_YOUR GOAL_. Scan the records for the word "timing". Copy each line that includes it.

_RECORDS FOR THE EXERCISE_.
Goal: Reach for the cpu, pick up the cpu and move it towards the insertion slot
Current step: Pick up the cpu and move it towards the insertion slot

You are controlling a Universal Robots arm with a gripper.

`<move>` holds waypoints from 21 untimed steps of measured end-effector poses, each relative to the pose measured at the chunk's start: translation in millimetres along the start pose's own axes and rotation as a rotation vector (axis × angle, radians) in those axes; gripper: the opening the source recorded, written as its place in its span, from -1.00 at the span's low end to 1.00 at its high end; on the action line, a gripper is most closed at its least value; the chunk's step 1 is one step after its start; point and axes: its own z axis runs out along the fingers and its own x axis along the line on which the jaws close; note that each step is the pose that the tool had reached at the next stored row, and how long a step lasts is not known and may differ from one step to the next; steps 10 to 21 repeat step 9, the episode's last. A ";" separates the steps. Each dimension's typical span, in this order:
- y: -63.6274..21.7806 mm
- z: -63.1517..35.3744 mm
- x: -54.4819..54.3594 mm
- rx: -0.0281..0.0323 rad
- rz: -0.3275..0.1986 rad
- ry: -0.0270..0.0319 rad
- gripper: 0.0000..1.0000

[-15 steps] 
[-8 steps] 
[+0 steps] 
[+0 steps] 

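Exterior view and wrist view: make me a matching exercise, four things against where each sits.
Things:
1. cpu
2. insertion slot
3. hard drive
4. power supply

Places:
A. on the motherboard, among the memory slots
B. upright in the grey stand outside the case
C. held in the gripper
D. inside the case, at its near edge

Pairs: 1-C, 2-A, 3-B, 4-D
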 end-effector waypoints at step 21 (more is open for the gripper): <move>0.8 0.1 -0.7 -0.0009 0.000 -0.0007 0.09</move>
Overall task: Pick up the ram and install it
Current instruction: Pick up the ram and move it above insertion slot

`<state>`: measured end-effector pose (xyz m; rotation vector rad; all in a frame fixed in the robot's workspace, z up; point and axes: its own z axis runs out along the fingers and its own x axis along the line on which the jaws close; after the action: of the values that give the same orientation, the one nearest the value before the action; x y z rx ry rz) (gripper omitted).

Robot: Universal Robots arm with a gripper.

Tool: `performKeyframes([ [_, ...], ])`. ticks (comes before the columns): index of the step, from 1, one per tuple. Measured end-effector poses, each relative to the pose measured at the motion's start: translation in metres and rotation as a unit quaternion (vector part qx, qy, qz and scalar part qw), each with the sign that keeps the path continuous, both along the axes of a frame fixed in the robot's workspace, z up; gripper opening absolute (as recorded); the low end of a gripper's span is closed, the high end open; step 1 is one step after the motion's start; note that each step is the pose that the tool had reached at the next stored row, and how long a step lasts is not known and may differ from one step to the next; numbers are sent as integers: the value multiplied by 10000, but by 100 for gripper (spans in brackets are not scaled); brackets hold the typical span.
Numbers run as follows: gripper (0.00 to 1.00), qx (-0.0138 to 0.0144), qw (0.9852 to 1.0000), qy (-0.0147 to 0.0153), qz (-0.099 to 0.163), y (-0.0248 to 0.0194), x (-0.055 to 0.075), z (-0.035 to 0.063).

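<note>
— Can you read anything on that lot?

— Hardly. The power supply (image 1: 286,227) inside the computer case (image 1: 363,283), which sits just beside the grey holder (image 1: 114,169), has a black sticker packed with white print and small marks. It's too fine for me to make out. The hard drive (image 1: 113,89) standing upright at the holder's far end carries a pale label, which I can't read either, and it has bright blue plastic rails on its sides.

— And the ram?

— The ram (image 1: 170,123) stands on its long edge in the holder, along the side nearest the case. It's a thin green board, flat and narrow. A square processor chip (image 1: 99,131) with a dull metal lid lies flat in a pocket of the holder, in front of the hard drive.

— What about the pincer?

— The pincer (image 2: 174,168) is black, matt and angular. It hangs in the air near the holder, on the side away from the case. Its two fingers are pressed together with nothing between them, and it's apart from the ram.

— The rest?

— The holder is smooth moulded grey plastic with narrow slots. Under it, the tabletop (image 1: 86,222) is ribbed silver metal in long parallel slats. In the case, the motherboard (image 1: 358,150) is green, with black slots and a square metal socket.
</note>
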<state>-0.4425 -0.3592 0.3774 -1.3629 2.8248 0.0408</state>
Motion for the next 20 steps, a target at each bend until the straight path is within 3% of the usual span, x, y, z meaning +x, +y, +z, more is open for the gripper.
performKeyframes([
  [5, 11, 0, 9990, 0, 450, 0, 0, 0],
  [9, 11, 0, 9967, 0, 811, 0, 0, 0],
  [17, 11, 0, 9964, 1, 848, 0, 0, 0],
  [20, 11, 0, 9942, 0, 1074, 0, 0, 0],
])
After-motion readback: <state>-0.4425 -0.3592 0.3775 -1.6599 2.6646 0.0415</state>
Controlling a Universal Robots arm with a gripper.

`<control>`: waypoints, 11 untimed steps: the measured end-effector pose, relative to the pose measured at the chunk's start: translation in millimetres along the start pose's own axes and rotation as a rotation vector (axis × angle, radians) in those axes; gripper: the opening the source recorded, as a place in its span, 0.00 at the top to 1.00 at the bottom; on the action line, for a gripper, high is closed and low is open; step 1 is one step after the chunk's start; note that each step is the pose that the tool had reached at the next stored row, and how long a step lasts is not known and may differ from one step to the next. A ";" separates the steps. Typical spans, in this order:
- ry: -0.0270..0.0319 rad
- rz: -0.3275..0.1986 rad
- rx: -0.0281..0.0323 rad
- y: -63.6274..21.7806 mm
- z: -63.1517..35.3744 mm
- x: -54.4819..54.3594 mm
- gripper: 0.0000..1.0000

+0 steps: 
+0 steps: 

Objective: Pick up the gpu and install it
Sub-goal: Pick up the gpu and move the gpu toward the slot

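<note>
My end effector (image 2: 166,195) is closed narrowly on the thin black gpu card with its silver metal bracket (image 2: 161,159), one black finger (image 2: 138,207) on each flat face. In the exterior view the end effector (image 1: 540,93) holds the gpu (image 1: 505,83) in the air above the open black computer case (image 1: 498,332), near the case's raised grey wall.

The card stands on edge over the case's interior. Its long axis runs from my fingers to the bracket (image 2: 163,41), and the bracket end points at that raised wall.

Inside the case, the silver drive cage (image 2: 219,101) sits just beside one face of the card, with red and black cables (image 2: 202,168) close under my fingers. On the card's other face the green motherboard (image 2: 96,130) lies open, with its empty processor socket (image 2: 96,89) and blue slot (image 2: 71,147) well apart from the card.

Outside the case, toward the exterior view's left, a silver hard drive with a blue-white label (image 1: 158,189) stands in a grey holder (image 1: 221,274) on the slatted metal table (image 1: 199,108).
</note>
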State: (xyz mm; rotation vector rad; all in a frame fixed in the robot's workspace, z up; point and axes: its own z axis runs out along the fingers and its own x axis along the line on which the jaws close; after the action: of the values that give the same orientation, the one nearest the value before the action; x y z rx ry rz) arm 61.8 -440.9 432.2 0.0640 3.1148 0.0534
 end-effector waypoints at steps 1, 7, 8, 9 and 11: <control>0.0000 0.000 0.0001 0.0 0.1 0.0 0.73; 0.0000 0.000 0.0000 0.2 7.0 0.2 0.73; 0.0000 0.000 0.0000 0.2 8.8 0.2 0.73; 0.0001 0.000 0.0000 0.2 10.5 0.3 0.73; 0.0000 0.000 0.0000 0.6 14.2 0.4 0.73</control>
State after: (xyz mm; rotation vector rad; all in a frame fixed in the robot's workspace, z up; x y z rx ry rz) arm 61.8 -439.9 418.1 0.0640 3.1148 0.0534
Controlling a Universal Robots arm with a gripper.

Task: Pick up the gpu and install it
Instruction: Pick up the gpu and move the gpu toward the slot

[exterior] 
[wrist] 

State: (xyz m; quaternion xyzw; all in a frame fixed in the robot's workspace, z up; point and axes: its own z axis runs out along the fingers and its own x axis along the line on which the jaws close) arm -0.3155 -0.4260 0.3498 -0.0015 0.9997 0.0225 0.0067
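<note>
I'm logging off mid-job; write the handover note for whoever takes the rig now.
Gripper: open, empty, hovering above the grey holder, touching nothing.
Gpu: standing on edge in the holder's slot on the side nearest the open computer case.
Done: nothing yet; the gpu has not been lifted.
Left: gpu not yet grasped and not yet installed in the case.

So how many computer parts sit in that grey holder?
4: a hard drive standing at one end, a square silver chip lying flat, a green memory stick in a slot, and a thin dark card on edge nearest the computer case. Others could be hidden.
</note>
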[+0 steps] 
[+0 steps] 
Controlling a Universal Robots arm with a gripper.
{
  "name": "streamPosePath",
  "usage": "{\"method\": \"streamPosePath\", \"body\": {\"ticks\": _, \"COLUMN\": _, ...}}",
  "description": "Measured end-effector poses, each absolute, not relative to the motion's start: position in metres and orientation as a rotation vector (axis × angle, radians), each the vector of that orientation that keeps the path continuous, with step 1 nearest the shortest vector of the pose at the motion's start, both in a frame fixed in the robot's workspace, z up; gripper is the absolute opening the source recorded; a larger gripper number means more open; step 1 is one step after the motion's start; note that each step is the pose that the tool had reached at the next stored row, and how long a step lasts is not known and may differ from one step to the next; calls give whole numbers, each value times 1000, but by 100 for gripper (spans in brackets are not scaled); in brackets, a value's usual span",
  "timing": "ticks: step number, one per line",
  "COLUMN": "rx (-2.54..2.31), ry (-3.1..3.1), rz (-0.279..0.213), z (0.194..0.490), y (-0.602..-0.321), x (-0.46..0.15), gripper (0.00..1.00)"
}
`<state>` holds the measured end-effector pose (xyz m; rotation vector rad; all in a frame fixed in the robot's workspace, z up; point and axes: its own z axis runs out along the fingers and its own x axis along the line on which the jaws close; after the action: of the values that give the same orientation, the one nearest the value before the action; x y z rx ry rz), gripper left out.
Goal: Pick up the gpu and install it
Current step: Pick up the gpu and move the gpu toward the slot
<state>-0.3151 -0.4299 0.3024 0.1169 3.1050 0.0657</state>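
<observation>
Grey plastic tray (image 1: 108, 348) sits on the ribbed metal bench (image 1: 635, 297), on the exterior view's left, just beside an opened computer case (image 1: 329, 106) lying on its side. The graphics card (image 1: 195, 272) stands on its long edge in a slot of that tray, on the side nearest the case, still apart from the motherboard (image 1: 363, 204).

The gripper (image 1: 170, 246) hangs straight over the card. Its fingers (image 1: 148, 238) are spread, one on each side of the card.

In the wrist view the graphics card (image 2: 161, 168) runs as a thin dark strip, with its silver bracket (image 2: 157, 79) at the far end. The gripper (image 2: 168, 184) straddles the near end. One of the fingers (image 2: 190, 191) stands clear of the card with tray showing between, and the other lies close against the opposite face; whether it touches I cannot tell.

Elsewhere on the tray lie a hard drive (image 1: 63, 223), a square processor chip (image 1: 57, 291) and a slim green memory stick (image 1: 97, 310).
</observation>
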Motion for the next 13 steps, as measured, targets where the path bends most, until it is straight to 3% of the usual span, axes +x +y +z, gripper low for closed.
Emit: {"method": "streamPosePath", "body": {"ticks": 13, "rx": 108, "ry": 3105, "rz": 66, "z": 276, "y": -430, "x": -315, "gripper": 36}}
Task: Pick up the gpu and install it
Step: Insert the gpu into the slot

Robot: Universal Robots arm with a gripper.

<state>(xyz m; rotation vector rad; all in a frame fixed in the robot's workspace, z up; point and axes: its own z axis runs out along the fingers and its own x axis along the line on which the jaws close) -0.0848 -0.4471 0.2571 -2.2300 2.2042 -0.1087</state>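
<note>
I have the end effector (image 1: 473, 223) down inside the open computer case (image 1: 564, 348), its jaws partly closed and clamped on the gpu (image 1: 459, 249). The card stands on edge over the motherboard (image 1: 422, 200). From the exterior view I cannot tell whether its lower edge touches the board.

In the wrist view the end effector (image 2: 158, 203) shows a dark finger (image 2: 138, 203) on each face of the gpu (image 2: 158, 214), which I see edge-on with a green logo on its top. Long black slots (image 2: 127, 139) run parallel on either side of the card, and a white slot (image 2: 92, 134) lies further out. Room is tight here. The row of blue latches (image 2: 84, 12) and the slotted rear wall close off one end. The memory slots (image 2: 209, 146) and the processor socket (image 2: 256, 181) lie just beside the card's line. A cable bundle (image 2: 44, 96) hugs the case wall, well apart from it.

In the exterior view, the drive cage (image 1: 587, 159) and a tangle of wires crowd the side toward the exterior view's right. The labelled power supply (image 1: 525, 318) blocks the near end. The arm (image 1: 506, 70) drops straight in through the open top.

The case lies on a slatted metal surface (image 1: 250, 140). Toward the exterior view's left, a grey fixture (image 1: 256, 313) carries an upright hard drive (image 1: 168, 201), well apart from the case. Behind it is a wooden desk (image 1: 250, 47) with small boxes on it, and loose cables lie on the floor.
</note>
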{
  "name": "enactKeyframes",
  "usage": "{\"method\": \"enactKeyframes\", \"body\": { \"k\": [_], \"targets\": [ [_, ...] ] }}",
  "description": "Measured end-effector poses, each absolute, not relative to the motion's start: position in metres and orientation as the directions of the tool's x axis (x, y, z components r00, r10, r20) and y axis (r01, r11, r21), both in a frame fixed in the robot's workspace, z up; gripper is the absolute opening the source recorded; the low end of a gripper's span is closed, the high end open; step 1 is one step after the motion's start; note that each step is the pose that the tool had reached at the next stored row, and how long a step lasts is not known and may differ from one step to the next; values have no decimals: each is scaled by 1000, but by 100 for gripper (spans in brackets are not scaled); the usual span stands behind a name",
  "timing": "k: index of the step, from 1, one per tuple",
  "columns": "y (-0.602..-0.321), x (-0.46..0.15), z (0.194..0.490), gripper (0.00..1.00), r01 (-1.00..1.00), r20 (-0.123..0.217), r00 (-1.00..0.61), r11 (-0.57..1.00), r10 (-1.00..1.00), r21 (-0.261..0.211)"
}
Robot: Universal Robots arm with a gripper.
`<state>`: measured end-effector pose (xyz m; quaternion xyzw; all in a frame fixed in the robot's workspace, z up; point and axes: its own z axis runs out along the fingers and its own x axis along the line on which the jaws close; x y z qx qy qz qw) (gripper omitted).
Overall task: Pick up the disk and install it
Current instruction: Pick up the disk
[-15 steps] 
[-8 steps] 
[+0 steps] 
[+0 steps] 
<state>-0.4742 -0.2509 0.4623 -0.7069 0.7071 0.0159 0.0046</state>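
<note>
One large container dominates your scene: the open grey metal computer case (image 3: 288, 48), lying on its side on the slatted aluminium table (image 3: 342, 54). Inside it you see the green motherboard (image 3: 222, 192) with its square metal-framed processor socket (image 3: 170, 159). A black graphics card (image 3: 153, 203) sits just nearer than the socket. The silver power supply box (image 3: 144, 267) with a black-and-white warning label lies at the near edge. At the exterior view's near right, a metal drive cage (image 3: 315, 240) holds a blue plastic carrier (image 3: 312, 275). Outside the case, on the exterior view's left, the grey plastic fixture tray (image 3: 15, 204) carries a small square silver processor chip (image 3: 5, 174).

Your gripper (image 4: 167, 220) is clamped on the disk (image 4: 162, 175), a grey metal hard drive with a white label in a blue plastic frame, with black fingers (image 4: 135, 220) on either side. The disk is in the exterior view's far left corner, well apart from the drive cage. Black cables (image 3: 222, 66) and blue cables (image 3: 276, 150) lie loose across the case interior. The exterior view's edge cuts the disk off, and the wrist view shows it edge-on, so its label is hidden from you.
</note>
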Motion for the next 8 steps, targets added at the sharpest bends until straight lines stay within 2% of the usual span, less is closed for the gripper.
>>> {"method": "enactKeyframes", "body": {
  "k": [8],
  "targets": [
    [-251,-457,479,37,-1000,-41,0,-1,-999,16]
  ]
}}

_TASK OUTPUT_.
  "timing": "ticks: step number, one per line",
  "timing": "k: index of the step, from 1, one per tuple",

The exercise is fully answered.